What you are asked to do. What is the number of lines in the entries that include the word "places"? Respond with the number only.

Data for this task.
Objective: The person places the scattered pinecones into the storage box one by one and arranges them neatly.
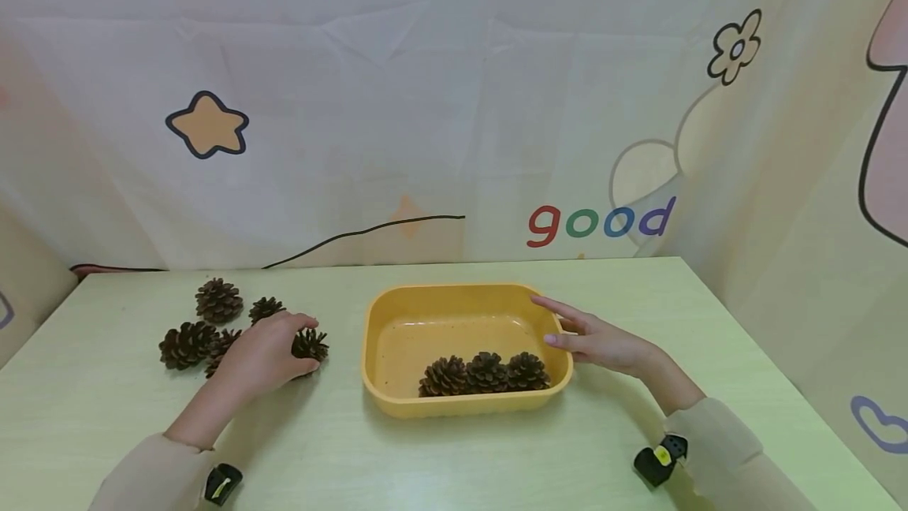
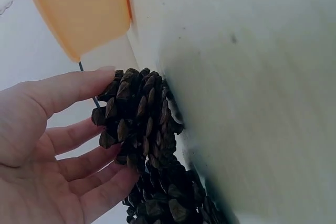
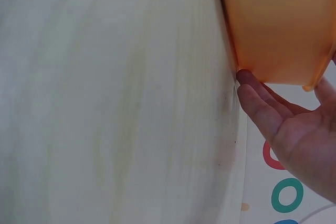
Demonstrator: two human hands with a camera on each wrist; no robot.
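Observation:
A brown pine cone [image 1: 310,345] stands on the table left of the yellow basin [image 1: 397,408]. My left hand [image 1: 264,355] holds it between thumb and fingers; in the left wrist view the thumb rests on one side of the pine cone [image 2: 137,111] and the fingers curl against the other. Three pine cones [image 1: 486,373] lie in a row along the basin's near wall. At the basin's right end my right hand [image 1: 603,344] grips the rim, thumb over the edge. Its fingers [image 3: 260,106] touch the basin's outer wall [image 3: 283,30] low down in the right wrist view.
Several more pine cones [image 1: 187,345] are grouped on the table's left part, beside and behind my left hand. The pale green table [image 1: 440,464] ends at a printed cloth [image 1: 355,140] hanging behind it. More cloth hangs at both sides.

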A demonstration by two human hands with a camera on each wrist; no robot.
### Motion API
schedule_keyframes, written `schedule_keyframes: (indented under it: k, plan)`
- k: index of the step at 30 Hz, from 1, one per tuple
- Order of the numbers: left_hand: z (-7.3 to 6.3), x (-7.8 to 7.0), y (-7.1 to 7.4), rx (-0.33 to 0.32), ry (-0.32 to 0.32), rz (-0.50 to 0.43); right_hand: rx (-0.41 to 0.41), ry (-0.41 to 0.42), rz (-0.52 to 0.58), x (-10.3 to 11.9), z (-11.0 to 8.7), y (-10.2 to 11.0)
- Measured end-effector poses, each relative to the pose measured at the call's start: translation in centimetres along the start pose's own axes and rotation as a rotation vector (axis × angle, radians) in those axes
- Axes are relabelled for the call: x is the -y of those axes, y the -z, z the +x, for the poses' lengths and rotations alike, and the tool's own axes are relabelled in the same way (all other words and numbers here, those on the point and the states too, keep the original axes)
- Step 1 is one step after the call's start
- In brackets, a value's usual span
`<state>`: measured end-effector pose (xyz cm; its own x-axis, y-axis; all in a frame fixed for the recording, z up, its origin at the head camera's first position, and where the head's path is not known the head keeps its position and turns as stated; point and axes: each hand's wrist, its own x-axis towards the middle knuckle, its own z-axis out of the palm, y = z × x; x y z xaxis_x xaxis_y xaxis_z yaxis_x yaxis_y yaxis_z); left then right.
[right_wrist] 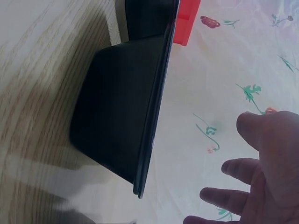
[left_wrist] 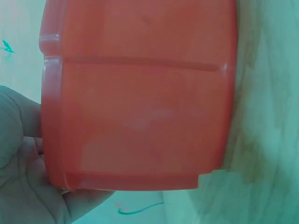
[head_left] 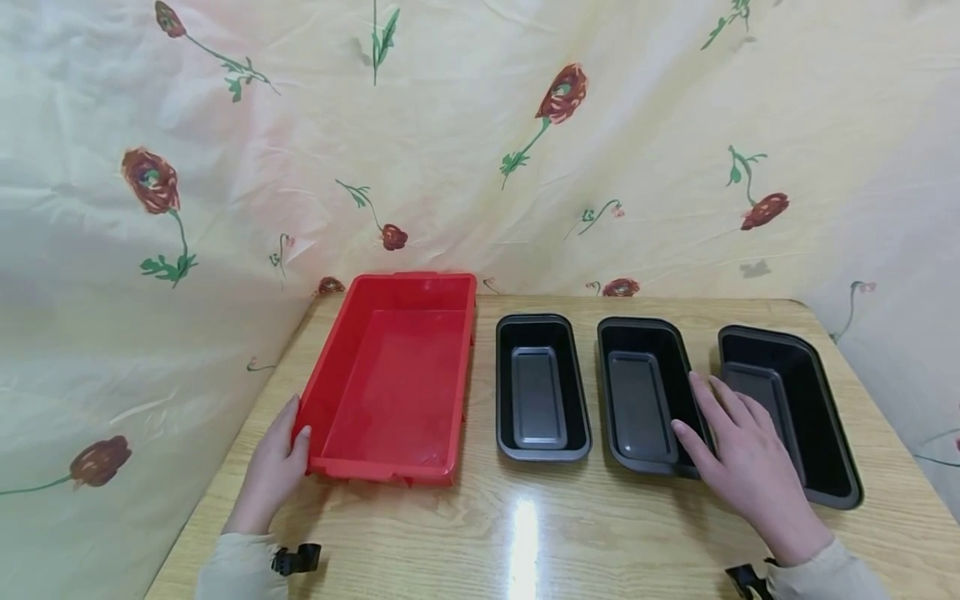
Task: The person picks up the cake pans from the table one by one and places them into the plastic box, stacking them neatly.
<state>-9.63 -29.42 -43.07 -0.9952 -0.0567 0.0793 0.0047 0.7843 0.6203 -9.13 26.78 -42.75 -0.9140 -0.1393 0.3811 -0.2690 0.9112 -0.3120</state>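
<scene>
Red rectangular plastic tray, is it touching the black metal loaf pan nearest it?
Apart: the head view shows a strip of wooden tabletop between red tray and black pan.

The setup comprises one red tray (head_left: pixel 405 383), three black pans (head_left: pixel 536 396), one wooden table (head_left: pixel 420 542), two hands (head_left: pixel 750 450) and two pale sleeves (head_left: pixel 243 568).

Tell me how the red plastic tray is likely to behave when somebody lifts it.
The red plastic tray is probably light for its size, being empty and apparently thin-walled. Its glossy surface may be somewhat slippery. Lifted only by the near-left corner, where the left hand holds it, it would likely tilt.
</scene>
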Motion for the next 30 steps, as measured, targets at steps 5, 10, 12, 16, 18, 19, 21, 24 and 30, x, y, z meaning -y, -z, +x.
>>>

Response below. 2